The future of chess and elo ratings

kbhearn · Post by **kbhearn** » Mon Sep 21, 2015 3:00 am

Has an investigation of the simple change 'stalemate = win' been done thoroughly? It adds a lot more wins in elementary endings and doesn't add complexity like the chase rules in xiang qi (in fact one could argue it makes the rules make more sense - you have no moves because your king would have to move into check, well then i guess your king is dead). If you took a couple of the top engines and a referee and modified them to respect those rules how much would the draw rate change? (i'd recommend stripping out almost all draw-scaling except opposite bishops while at it to make sure they don't go avoid KPvK, KQvKP, KNNvK etc stalemates from the now-winning side).

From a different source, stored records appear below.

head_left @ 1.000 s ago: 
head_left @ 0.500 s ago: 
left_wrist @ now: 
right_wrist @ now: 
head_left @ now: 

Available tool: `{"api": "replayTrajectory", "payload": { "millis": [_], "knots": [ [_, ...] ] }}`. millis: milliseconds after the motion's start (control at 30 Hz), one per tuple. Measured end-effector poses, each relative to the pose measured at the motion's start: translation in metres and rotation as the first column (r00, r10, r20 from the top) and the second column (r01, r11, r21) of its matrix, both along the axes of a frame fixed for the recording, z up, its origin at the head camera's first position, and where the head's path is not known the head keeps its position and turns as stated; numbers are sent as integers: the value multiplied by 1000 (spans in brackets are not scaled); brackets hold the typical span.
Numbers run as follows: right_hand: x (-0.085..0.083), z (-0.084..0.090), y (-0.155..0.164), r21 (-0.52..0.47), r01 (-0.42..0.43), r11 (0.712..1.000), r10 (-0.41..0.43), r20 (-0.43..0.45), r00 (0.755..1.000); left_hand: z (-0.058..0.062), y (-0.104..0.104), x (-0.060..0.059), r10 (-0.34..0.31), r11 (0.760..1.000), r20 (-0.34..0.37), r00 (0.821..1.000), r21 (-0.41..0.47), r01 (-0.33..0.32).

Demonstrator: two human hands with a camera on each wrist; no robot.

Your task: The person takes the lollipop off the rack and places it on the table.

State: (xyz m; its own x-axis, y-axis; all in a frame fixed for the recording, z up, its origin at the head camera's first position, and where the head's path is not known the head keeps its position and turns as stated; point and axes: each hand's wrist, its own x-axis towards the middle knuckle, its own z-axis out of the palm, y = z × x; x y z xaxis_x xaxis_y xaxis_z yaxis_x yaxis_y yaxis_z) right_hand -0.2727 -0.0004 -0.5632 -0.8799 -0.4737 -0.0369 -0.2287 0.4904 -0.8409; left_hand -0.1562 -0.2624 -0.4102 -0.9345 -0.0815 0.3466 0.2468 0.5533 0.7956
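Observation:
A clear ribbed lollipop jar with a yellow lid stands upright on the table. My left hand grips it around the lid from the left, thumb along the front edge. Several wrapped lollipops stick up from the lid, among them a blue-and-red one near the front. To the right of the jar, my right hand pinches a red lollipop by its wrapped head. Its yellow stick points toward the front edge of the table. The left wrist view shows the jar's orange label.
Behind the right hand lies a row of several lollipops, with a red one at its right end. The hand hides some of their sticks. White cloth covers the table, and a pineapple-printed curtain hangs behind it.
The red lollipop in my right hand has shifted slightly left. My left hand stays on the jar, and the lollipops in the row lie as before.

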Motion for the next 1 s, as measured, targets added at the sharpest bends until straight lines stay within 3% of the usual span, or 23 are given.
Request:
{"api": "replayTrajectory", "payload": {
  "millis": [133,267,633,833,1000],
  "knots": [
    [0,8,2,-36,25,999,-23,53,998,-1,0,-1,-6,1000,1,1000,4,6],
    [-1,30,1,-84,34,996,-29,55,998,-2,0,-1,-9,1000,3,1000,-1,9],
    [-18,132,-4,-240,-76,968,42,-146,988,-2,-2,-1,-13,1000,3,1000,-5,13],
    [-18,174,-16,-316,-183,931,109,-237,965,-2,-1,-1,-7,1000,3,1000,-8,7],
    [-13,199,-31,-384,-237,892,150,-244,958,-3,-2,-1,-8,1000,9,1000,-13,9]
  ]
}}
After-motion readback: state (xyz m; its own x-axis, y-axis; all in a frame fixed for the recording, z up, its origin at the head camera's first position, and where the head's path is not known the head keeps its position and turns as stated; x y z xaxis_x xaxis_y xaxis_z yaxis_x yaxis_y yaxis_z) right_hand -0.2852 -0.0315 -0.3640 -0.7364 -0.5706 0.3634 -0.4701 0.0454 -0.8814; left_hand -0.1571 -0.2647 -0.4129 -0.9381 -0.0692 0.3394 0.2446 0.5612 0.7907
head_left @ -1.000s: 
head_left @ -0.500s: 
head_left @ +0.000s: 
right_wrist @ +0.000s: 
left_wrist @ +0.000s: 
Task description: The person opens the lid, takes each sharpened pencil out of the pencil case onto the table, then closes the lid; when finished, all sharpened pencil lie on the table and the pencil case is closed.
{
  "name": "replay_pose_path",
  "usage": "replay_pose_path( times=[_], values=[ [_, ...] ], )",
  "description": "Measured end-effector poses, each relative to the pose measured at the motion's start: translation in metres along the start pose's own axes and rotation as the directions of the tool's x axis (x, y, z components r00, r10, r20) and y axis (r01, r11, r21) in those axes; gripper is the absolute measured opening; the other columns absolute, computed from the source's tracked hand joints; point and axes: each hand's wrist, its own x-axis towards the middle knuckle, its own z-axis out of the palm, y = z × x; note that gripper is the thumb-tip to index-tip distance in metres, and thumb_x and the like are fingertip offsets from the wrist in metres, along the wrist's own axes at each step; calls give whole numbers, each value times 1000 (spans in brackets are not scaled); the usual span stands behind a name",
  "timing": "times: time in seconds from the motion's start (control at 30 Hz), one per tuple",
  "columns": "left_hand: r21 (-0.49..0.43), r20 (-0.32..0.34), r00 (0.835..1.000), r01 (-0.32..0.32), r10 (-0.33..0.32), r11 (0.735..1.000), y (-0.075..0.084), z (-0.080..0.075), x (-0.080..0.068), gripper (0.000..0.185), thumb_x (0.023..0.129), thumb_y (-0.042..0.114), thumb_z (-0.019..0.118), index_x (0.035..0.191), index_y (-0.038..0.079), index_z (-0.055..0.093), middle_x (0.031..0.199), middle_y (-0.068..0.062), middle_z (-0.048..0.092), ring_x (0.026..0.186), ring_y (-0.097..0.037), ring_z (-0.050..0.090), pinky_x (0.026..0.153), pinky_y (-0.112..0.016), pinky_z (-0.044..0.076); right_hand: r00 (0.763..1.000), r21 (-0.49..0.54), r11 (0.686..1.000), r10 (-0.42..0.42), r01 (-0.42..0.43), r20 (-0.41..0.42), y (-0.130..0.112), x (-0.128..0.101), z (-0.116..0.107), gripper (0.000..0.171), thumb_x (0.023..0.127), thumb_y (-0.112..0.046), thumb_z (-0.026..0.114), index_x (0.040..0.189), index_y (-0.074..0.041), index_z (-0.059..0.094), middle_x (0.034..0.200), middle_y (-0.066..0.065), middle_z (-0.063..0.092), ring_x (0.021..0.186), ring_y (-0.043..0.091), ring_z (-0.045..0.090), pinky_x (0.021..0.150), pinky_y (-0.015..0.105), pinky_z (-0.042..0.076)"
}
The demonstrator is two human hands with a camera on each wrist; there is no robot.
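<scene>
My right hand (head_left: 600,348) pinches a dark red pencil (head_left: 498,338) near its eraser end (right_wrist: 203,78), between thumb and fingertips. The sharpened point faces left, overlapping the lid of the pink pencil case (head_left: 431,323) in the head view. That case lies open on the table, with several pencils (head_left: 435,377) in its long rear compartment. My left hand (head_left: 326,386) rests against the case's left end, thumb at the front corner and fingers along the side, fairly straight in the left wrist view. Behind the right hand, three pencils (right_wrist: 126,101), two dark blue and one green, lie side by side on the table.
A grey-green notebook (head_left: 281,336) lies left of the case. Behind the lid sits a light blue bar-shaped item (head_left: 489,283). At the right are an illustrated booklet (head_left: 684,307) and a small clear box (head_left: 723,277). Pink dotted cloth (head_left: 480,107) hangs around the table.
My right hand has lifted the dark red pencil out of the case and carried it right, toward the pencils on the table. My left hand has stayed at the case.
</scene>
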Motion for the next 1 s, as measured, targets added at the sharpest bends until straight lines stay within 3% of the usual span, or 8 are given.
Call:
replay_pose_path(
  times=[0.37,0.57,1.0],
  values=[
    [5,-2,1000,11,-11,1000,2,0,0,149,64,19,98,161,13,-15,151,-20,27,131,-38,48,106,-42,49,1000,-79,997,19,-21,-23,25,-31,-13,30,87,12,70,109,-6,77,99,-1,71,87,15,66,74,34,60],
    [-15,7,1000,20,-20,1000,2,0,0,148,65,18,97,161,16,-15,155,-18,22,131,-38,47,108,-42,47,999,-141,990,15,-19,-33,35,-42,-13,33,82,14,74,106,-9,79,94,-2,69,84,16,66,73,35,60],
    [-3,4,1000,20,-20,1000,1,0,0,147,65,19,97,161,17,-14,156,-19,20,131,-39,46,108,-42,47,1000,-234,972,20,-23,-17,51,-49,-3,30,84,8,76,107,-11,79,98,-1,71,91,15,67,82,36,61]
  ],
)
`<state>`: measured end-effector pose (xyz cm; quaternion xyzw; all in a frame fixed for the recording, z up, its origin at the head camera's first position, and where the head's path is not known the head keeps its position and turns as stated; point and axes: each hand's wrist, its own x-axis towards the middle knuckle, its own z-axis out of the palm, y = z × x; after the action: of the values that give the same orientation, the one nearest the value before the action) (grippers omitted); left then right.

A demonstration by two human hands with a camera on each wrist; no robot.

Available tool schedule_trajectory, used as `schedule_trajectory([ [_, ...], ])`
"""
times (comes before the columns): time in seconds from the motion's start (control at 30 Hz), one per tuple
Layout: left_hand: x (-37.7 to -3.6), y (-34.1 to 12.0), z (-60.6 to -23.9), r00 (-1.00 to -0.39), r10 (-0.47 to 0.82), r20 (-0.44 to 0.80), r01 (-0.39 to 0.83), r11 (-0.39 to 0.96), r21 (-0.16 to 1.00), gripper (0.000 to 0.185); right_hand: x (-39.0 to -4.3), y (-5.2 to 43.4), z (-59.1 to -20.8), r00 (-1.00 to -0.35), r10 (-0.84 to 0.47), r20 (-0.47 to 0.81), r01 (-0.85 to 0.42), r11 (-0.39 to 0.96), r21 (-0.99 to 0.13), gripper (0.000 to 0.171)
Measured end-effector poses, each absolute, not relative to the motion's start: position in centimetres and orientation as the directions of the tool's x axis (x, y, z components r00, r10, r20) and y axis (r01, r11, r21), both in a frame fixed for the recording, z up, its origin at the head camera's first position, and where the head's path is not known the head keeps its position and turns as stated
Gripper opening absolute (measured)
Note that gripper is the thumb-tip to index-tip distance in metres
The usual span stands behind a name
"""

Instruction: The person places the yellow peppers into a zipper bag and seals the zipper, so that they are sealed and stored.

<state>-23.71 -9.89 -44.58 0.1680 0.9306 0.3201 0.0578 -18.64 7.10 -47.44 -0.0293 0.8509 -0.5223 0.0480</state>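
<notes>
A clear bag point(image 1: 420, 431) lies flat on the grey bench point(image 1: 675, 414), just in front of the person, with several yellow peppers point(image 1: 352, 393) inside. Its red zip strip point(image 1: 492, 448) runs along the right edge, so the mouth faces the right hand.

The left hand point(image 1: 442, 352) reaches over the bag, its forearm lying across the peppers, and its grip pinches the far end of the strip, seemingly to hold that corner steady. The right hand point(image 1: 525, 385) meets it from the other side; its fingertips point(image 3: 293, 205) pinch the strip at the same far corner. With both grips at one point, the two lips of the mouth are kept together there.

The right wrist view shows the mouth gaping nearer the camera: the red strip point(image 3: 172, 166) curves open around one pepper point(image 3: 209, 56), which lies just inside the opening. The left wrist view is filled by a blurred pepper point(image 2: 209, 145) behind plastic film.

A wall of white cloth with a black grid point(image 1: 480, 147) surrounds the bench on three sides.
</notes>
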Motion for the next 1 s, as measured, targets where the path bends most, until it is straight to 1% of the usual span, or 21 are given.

With regard to human OTB chess, I think concern is overblown. And 960 is a sufficient solution if it ever does crop up - it may not be a problem for computers to have books for 960 starting positions but for humans, book prep would lose all value.

carldaman · Post by **carldaman** » Mon Sep 21, 2015 3:10 am

syzygy wrote:
lkaufman wrote:3. Choosing "sharp" openings is another way to increase resolution. The simplest way to do this is simply to select openings from a database of decisive GM games. But I think that pretty soon it will be difficult to find openings popular in GM praxis that offer Black any significant chance to win in a match between top engines. Going for the win/draw threshold is a solution that should last for centuries.
You think going for the win/draw threshold is going to give Black any chance to win??

A more reasonable approach would be to try to include imbalanced openings, but only doing this to add to a pool of dynamically balanced openings that give both sides a chance to win.

An example of a dynamically balanced opening is the Frankenstein-Dracula variation, where both sides have chances to win depending on how play goes:

https://en.wikipedia.org/wiki/Vienna_Ga ... _Variation

One has to be careful to remove the overly drawish opening lines, since it is these that typically contribute to the excess of draws between engines, and leave in the rich, dynamic and complex variations, whether balanced or unbalanced.

CL

bob · Post by **bob** » Mon Sep 21, 2015 4:00 am

syzygy wrote:Imbalanced opening positions will result in (predictable) 1-0, 0-1 outcomes but are not a better way to measure the relative strength of two players.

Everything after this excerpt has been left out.